Inbev Shareholders Reported in Selldown
A group of Brazilian executives holding shares in Anheuser-Busch Inbev (AB Inbev) plan to sell some 11m shares to reduce their stake to 23.5%, according to news reports. A company spokeswoman confirms the trade, according to Bloomberg. The sale is estimated to be worth $370m, representing a relatively small portion of the company, whose market cap stood at EUR39bn Thursday. Credit Suisse is reported to be running the deal. Bankers there decline to comment. AB Inbev closes down 2.36% in European trade.
BRMalls Plots Equity, PDG May Follow
The pipeline of Brazilian real estate companies looking to issue equity is swelling rapidly, and bankers say there is more to come. BRMalls is the most recent name to file. The company says it plans to issue around BRL800m worth of shares, BRL300m of which will be secondary. MRV and Gafisa have also stated intentions to raise cash. The rationale for each issue is different, says a real estate analyst at a large US-based mutual fund who asks not to be identified, as his fund is participating in some of the deals. In the case of BRMalls, a question mark hangs over the fact that GP Investments is divesting some of its holdings, says the analyst. “Are they telling the market that the stock is now expensive?” he asks. MRV is raising cash for new projects as it ramps up production for a large government sponsored low-income program. The secondary shares in its offering are rumored to come from US fund Autonomy capital, which is heard facing redemptions. “Gafisa is issuing to repair its balance sheet,” says the analyst. A Brazil-based banker sees more real estate companies preparing filings, including PDG Realty, which last issued equity in October 2007. PDG officials were not immediately available to comment. BRMalls is led by UBS Pactual, Itau BBA and Santander. BRMalls shares closed Wednesday at BRL16.39. Thursday was a market holiday in Brazil.

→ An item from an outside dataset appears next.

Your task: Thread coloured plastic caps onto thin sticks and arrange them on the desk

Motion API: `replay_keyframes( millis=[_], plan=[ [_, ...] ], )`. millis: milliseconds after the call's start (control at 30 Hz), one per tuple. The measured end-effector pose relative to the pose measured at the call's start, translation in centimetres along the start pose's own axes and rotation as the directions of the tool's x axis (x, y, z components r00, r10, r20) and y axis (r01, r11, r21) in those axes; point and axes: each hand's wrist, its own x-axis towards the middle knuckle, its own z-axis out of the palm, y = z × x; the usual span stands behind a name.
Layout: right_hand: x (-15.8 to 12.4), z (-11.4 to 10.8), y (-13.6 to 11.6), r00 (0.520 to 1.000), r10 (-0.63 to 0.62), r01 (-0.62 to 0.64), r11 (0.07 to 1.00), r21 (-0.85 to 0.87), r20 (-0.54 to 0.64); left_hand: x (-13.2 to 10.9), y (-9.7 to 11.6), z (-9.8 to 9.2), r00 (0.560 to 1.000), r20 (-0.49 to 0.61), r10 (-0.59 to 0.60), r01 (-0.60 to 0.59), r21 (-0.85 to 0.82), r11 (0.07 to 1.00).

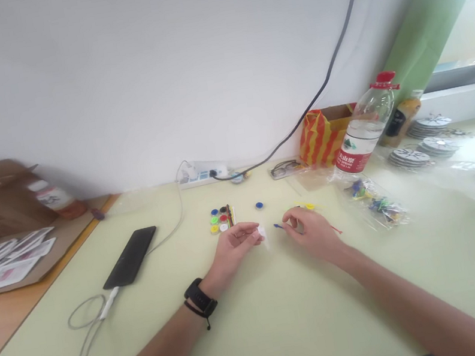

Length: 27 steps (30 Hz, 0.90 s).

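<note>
Left hand (235,245) sits just right of the paint pots (221,219), fingers pinched on a small white piece (262,234). Right hand (310,229) is further right of pots, fingers closed on a thin stick (278,226), blue tip near the white piece. Phone (130,257) lies left of pots.

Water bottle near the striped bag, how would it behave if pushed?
The bottle stands tall on a narrow base, so it would probably tip. Round, it may roll once down. Its thin clear plastic likely dents when squeezed.
</note>
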Motion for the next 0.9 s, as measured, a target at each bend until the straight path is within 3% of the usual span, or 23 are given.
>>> replay_keyframes(
  millis=[133,300,567,700,900],
  plan=[
    [0.2,-0.9,0.8,0.998,-0.062,0.064,0.957,-0.283,0.019,0.2,0.0,-0.2,0.997,-0.045,-0.056,0.052,-0.087,0.995],
    [0.3,-1.4,0.8,0.995,-0.061,0.085,0.924,-0.373,0.077,0.4,0.1,-0.5,0.994,-0.051,-0.093,0.081,-0.192,0.978],
    [0.2,-1.2,0.7,0.973,-0.113,0.171,0.940,-0.296,0.204,0.7,0.0,-0.8,0.985,-0.084,-0.152,0.121,-0.293,0.948],
    [0.1,-1.1,0.3,0.981,-0.135,0.161,0.968,-0.194,0.141,0.7,0.0,-0.9,0.984,-0.085,-0.157,0.125,-0.296,0.947],
    [0.2,-1.1,0.3,0.996,-0.065,0.066,0.998,-0.015,0.065,0.7,-0.2,-1.1,0.987,-0.079,-0.142,0.112,-0.304,0.946]
  ],
)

UBS Cuts Outperforming OGX
UBS Pactual is downgrading to neutral OGX, which it says has been one of the best equity performers in Brazil and one of the strongest in the oil space. “Year to date, OGX is up 152% and now we no longer see the undemanding valuations that we saw in the last months,” says UBS. Relative valuation to its peers has closed and the upside from a few successful wells is no longer transformational, it adds. UBS sees FX strengthening offsetting higher oil, and now predicts BRL ending at 2.04 to the dollar, versus a 2.45 earlier forecast. Its target remains BRL1,263/share, versus BRL1,065 Wednesday.
“We continue to see OGX as an excellent investment proposition,” says UBS.
Sabesp Completes CP Issue
Brazilian water utility Sabesp has completed a BRL600m promissory note issue. The 180-day paper pays DI plus 3.5%, and will fund the repayment of debt due in 2009. Banco do Brasil managed the sale.